“What is wrong in the world,” writes a friend of mine, Tom White,” that our nation is collapsing—or at least getting ready to collapse—in a welter of monstrous, unpayable debt, illegal and unwinnable wars, pornographic ‘entertainment,’ grossly corrupt government, ruinous taxation, and totalitarian-style police-state encroachments on the activities of everyday people, all the while no one seems to be able to do anything to stop any of it?”
He continues, “the chief architects of the extreme folly of the two great European World Wars, which wrecked Christendom and murdered millions of human beings, were the money men and munitions men, the giant usurers in their role as warmongers.”
The money and munitions men. Those who worship Mammon and those who are warmongers. Jesus attacked both of them repeatedly.
I’m not quite sure how it came about that so many people thought Jesus was attacking the average person, but I suspect it had to do with distortions of the meaning of the Bible by those who had political and financial power, or else lusted after it. Who else could have done it?
But Jesus wasn’t attacking the common man, except perhaps when he referred to them as “sheep.” Which they were, and still are. His wrath was overwhelmingly directed at the Pharisees – the religious and political leaders of his time.
They were the ones looking for a militant nationalist king to someday throw off the Roman yoke. They were the money-changers Jesus drove out of the temple with a whip. The warmongers and the bankers. Today, they are the munitions and money men.
Those two groups have seized the reins of government, and always have throughout history. They’ll do anything for money and power – support slavery, support and fund wars, ruin economies through fraudulent banking, destroy cultures and countries. And Jesus identified and criticized those two groups 2000 years ago, and called them a bunch of vile -- but true -- names. “Vipers” was one of them – poisonous, conscienceless snakes.
I make a distinction between government and the State. Government ideally should be minimal and protect life, liberty and property. When it goes beyond those functions, it turns into the State. And various States, in the 20th Century, killed 177 million to 200 million people – through collapsed economies which lead to wars. The lust for money which lead to mass murder – to the Four Horsemen of the Apocalypse.
If people would follow the Ten Utterances (“Commandments” is a completely wrong translation) we wouldn’t even need government at all. I think that’s why Jesus never supported the government of his time. Not once. He told people to avoid it, avoid going to court, “to understand the intellect of serpents but be as harmless as doves.”
If the political and religious leaders of Jesus’ time were overwhelmingly frauds and hypocrites, why should they not be today?
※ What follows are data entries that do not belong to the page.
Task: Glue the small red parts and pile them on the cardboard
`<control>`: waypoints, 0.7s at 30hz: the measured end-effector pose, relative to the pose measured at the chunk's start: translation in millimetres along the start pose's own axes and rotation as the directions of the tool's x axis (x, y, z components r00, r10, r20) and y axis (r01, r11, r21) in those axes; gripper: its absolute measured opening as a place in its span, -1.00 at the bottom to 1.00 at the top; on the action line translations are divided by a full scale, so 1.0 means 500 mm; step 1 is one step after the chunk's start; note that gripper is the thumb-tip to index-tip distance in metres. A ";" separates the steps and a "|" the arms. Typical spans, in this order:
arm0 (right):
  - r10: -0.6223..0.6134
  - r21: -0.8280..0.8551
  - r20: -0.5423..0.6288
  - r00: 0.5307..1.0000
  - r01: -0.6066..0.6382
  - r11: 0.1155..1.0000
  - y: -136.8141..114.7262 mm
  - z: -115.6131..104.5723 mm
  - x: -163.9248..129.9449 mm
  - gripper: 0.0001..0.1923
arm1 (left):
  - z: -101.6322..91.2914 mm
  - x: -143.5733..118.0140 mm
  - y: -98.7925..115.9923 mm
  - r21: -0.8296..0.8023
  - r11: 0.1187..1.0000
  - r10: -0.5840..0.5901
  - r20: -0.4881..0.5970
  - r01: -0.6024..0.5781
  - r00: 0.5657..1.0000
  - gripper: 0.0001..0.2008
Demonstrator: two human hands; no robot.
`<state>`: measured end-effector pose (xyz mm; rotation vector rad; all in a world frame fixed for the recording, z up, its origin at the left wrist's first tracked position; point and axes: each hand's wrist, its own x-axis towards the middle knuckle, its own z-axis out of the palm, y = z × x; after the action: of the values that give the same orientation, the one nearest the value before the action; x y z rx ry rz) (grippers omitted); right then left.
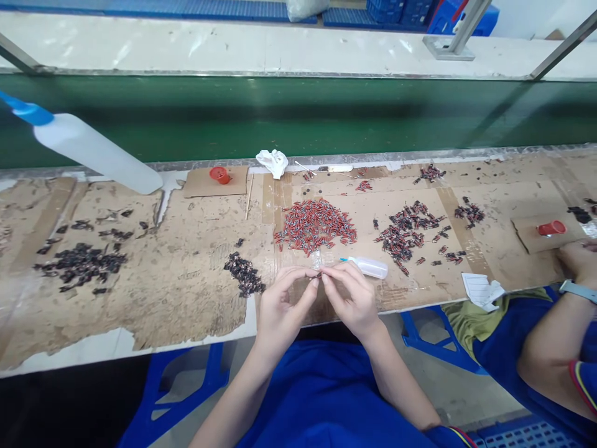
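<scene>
Bench (105,348) runs the full width, its cardboard sheet (181,274) ragged along the near left edge. Behind it, a long green belt (280,112). At far left, a large squeeze bottle (97,152) with blue nozzle; at far right, a co-worker's hand (578,258).

Left hand (283,305) and right hand (355,300) meet over the near part of the bench, wrists about at its edge. Fingers of both are pinched together on a small dark piece (316,275), held off the cardboard between the fingertips; its details are too small to read.

Straight ahead: heap of red-and-silver parts (314,227). To its right, a mixed red-and-black pile (405,233). Left of the left hand, just beside it, a small black pile (243,274); a wider black pile (84,264) well apart, further left. Small dropper bottle (370,267) lies on its side just beyond the right hand; red cup (219,175) and wooden stick (249,196) nearer the belt.

Step in hand, judged: fine two-handed work on the single piece. Next move would call for a steady pinch and small fingertip adjustments. Room: widest stretch of cardboard lies between the two black piles; forward and right is tight, the red heap and dropper bottle being near the knuckles
</scene>
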<state>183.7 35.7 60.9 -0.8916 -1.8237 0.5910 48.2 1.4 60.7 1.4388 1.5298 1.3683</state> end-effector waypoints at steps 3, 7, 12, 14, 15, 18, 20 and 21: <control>0.051 -0.083 -0.014 0.999 -0.052 0.995 0.014 -0.018 -0.003 -0.79 | 0.021 0.008 -0.005 0.003 1.000 -0.005 0.050 0.005 0.999 -0.81; 0.195 -0.262 -0.205 0.959 -0.246 0.933 0.063 -0.074 -0.007 -0.79 | -0.016 0.045 -0.020 0.149 0.989 0.006 0.066 -0.016 0.998 -0.59; 0.163 -0.533 -0.259 0.952 -0.282 0.798 0.128 -0.158 -0.011 -0.77 | -0.136 0.117 -0.085 0.573 0.812 -0.004 -0.192 0.116 0.981 -0.76; 0.144 -0.599 -0.176 0.974 -0.222 0.769 0.135 -0.175 -0.017 -0.72 | -0.171 0.138 -0.113 0.667 0.720 -0.069 -0.203 0.189 0.977 -0.80; 0.140 -0.613 -0.112 0.984 -0.179 0.770 0.136 -0.178 -0.020 -0.68 | -0.183 0.145 -0.125 0.694 0.693 -0.106 -0.168 0.194 0.980 -0.82; 0.147 -0.597 0.107 0.983 -0.055 0.801 0.133 -0.169 -0.034 -0.56 | -0.194 0.153 -0.152 0.728 0.666 -0.149 -0.083 0.162 0.985 -0.82; 0.172 -0.576 0.182 0.968 -0.037 0.817 0.134 -0.157 -0.040 -0.59 | -0.189 0.150 -0.168 0.743 0.660 -0.096 -0.063 0.111 0.993 -0.77; 0.180 -0.564 0.193 0.965 -0.042 0.825 0.134 -0.152 -0.040 -0.61 | -0.186 0.148 -0.175 0.750 0.657 -0.055 -0.052 0.075 0.997 -0.75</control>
<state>279.1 61.0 31.1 -1.3726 -2.2264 0.2325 -80.5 59.4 18.3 1.7989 2.3004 0.6870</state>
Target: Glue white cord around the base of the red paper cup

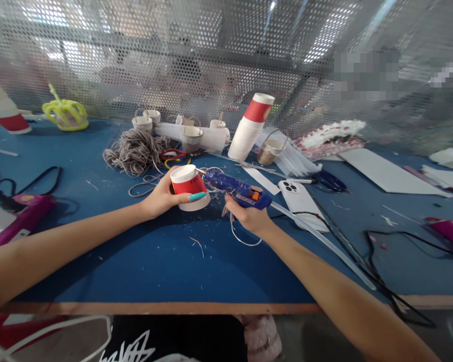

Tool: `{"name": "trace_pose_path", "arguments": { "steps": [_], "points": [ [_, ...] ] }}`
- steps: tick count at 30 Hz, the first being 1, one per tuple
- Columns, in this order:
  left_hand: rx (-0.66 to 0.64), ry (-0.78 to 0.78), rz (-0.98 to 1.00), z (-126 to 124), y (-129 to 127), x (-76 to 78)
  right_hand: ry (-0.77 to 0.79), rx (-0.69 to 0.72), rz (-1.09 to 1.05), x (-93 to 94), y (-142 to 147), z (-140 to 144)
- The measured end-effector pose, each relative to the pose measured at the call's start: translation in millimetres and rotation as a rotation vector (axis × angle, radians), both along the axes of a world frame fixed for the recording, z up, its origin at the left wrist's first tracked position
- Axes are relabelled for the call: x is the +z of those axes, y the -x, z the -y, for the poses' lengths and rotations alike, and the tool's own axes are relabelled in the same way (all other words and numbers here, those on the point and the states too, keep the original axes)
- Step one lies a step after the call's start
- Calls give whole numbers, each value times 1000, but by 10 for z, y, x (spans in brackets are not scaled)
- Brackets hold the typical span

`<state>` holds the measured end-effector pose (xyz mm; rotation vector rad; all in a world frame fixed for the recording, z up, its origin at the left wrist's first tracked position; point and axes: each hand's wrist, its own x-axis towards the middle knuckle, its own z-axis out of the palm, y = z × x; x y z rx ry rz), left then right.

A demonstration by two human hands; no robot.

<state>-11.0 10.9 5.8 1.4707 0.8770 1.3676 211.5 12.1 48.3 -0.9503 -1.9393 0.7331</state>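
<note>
Head view: left hand (162, 197) wrapped around a small red-and-white paper cup (189, 186), tipped on its side above the blue table (136, 261), fingers curled firmly, thumb across the front. Right hand (249, 216) clenched on the grip of a blue glue gun (236, 188), nozzle pointing at the cup's rim — tip looks touching or just beside it, can't tell which. A clear glue stick (324, 241) runs out of the back of the gun toward the table edge.

Risks, as a judgement: the hot nozzle sits close to the left fingertips, so a slip of either hand could burn skin or smear glue on the cup wall. Squeezing the thin cup too hard could dent the rim. A loop of pale string (243, 240) hangs under the right hand and could catch in wet glue. The gun's black cord (366, 266) trails across the table near the white phone (300, 198) — a tug could drag it.

Around: tangled grey cord pile (136, 148), stack of paper cups (249, 128), small finished cup baskets (192, 137) behind, another pink glue gun (22, 218) at far left.
</note>
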Motion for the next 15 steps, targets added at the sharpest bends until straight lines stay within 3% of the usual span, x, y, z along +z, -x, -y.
{"name": "trace_pose_path", "arguments": {
  "steps": [4,9,12,15],
  "points": [
    [-17,-2,0,10,-12,8,2,-26,18,10,14,20],
    [-78,36,59,15,-17,7,-71,-229,29,-42,-61,-149],
    [-25,16,38,6,-9,-2,-221,-384,300,-36,-213,-359],
    [42,-29,3,-7,4,-18,-240,-467,636,3,-389,-557]
  ]
}}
Human nature doesn’t change.
Our modern-day Pharisees – the Jerry Falwells, the Jimmy Swaggarts, the Pat Robertsons – are the kind in love with fine suits and fine cars, and have gravitated to the political power of the State. What exactly is the difference between these men and the Pharisees of Jesus’ time? For all practical purposes, I don’t see any.
The problem with these fakes and play-actors is what the Greeks called Hubris, and what the Bible calls Pride. They lack humility – a realistic appraisal of themselves. Every day they fall for the Three Temptations – money, political power, expecting God to support them in all ways -- even if they blindly throw themselves and their country off a cliff, they expect to be saved before they land in a ditch.
I have a very simple rule on how I identify false religions and false religious leaders: they are materialistic and they support the State. That’s it. They like money and power. Lots of both.
Unfortunately, it is the common man who pays for the evil of those who lust after money and war.